COMP 4441 Introduction to Probability and Statistics for Data Science & AI (4 Credits)

The course introduces fundamentals of probability for data science. Students survey data visualization methods and summary statistics, develop models for data, and apply statistical techniques to assess the validity of the models. The techniques will include parametric and nonparametric methods for parameter estimation and hypothesis testing for a single sample mean and two sample means, for proportions, and for simple linear regression. Students will acquire sound theoretical footing for the methods where practical, and will apply them to real-world data, primarily using R. Graduate students will contribute a course assignment or project to their personal portfolio in Github. Prerequisite: COMP 3009.
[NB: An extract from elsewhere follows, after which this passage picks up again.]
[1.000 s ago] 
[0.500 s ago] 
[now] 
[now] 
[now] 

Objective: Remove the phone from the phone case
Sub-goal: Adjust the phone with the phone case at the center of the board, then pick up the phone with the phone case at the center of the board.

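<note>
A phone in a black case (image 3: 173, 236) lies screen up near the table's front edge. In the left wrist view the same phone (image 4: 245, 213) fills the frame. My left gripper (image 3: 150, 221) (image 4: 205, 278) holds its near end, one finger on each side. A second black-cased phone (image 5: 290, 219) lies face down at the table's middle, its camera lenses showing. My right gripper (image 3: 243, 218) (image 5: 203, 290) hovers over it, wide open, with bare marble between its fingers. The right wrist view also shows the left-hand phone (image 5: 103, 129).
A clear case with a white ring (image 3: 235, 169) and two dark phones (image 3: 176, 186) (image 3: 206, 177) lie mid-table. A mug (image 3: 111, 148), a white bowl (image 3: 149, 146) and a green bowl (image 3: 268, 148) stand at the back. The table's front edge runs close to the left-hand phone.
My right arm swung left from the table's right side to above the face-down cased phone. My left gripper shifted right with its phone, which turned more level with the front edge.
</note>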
COMP 4442 Advanced Probability and Statistics for Data Science and AI (4 Credits)

This course builds on material in Probability and Statistics 1. Students will carry out model fitting and diagnostics for multiple regression, ANOVA, ANCOVA, and generalized linear models. Dimension reductions techniques such as PCA and Lasso are introduced, as are techniques for handling dependent data. The course introduces the principles of resampling and Bayesian Analysis. Students will acquire sound theoretical footing for the methods where practical, and will apply them to real-world data, primarily using R. Enforced Prerequisites: COMP 4441.

COMP 4447 Data Science Tools 1 (4 Credits)

Organizations are using data science to extract actionable insight from data. To highlight the hidden patterns in the data, this course equips students with essential sills for data collection, cleanup, transformation, feature engineering, summarization, visualization, and collaboration. Students will do assignments and a final project. This is a hands-on course. Students will use Python libraries, Linux commands, API requests, web-scraping, GitHub and various data sets to perform these activities. Prerequisites: COMP 3006.

COMP 4448 Data Science Tools 2 (4 Credits)

Building a successful predictive model is a multi-faceted process. This course focuses on hypothesis testing and the development of predictive models. Students will learn the data science process for model development while learning to program a variety of predictive algorithms. Students will do assignments and a final project. This is a hands-on course. Students will use Python libraries, Linux commands, and various data sets to perform these activities. Prerequisite: COMP 4447.

COMP 4449 Data Science & AI Capstone (4 Credits)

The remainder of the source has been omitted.